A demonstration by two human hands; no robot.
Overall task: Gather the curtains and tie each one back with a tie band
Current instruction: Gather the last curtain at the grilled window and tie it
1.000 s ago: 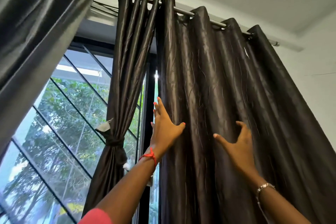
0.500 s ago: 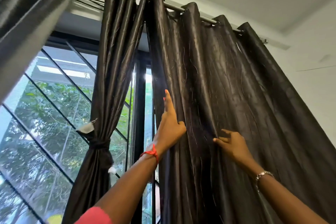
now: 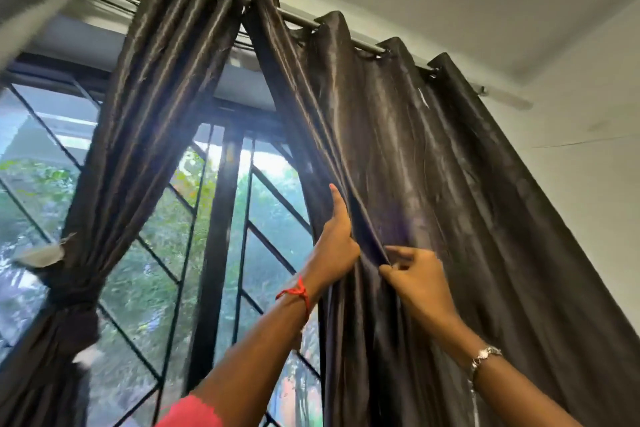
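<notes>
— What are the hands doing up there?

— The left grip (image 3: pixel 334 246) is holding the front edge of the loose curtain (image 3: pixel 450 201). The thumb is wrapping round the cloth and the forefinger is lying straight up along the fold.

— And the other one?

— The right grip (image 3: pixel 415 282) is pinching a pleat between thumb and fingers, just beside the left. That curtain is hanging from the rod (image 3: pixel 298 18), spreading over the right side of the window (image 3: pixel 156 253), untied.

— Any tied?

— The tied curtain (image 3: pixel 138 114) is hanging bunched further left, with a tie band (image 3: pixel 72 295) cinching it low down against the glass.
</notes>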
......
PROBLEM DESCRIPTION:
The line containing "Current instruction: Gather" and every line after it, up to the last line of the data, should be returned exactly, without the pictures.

RESULT FOR THIS EXERCISE:
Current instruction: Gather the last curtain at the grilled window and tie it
1.000 s ago: 
0.500 s ago: 
now: 
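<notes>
— What are the hands doing up there?

— The left grip (image 3: pixel 334 246) is holding the front edge of the loose curtain (image 3: pixel 450 201). The thumb is wrapping round the cloth and the forefinger is lying straight up along the fold.

— And the other one?

— The right grip (image 3: pixel 415 282) is pinching a pleat between thumb and fingers, just beside the left. That curtain is hanging from the rod (image 3: pixel 298 18), spreading over the right side of the window (image 3: pixel 156 253), untied.

— Any tied?

— The tied curtain (image 3: pixel 138 114) is hanging bunched further left, with a tie band (image 3: pixel 72 295) cinching it low down against the glass.
</notes>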

This concludes the output.